Barcode multiplexing requires that positions be oversampled in order to achieve the efficiencies described here. In the example shown in Figure 2, each address is oversampled 3 times for a 96- well microtiter plate in order to reduce barcode primer utilization. Based on the output of Illumina sequencing platforms, this does not represent a barrier, as the benefit of lower primer expenses can be easily balanced against oversampling costs. This approach does have one major requirement however, which can only be practically solved using a random access, tipless liquid handling instrument such as the Echo system. Namely, each sample needs to be included in multiple pooled registers. Using traditional liquid handling automation, even a modest number of samples (384) would take >100 hours to pool using a combinatorial addressing system (100-hour estimate was projected based on actual runtime for a portion of the pooling protocol). In contrast, the same pooling strategy was achieved in 18 minutes (in two serial transfers) using the Echo 525 Liquid Handler. This process was only made possible using a random-access tipless transfer platform.

Figure 2

Figure 2: Barcoding Strategies A) In 2D addressing, 96 samples can be addressed using 12 column registers and 8 row registers (20 total). B) Using binary multiplexers, 96 samples can be addressed using 10 registers. Combinatorial multiplexers provide even further efficiencies.

The barcoding and combinatorial pooling strategy outlined here can be applied to workflows beyond NGS. For example, compound libraries can be screened using combinatorial pools, thereby saving cell lines and assayed material. Complex arrays of samples can also be identified and addressed experimentally in a similar fashion by sequencing and deconvoluting combinations of barcodes. Overall, the Echo Liquid Handler represents an efficient means of achieving binary and combinatorial multiplexing which would otherwise remain impractical using traditional liquid handling automation.

Standard Methods Echo
Binary pooling 6 hours ~12 minutes
Combinatorial pooling 100 hours ~18 minutes

Table 2: Binary and combinatorial pooling comparison.

Summary

In the course of these studies, several groups published work describing NGS sample preparation optimization for Illumina platforms.3,4 These studies described both surfactant-mediated dissociation of DNA-bound Tn5 complexes, which eliminates column-purification steps, and low-volume sample preparation using the Echo 525 Liquid Handler. Here, we highlight the versatility of the Echo 525 Liquid Handler for genomics applications. Binary and combinatorial multiplexing strategies can be achieved in a fraction of the time vs. traditional liquid handling methods. In addition to these benefits, we found that the volume range of the Echo 525 Liquid Handler allowed it to be easily incorporated into hybrid workflows (including non-contact, tip-based automation, and manual pipetting). This versatility allowed the Echo 525 Liquid Handler to be used routinely as a “walk-up” instrument in day-to-day molecular biology procedures, such as standard PCR setup.

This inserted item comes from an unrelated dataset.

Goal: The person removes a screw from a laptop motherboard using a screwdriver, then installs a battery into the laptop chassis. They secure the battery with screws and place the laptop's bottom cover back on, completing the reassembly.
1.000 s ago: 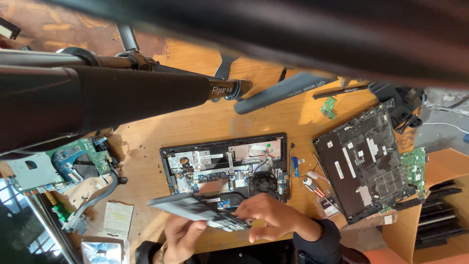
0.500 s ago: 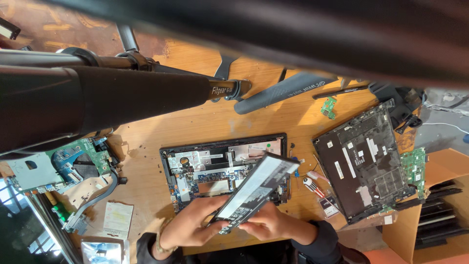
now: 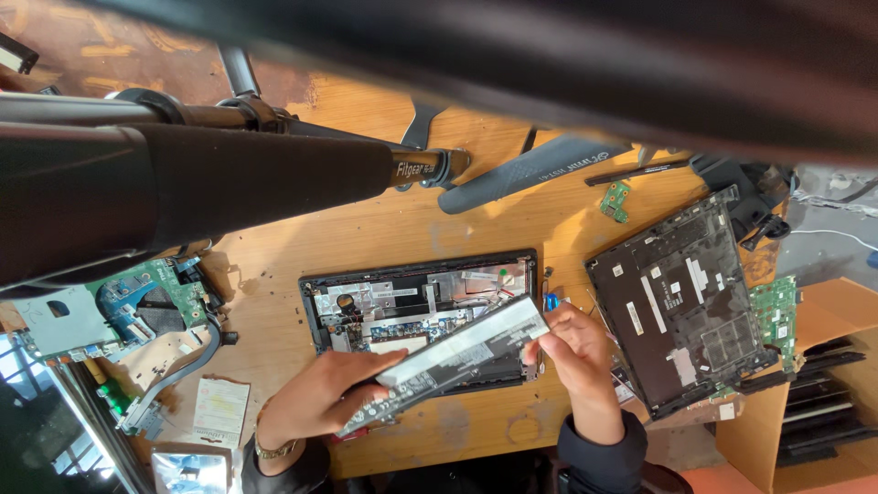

We have demonstrated that the Echo 525 Liquid Handler can be directly incorporated into NGS sample preparation workflows, resulting in an immediate reduction in cost for sequencing centers and individual labs with higher throughput requirements. Through the direct volume reduction in combination with slight modifications to standard NGS sample preparation workflows, the Echo Liquid Handler enables significant resource savings. Furthermore, the speed at which re-arraying and normalization tasks can be completed add value to the instrument in any NGS preparation workflow. Finally, the time from instrument installation and training, to workflow implementation was less than 2 weeks, highlighting the ease of use of the platform.

References

1. Adey, A. et al. Rapid, low-input, low-bias construction of shotgun fragment libraries by high-density in vitro transposition. Genome Biol. 11, R119 (2010).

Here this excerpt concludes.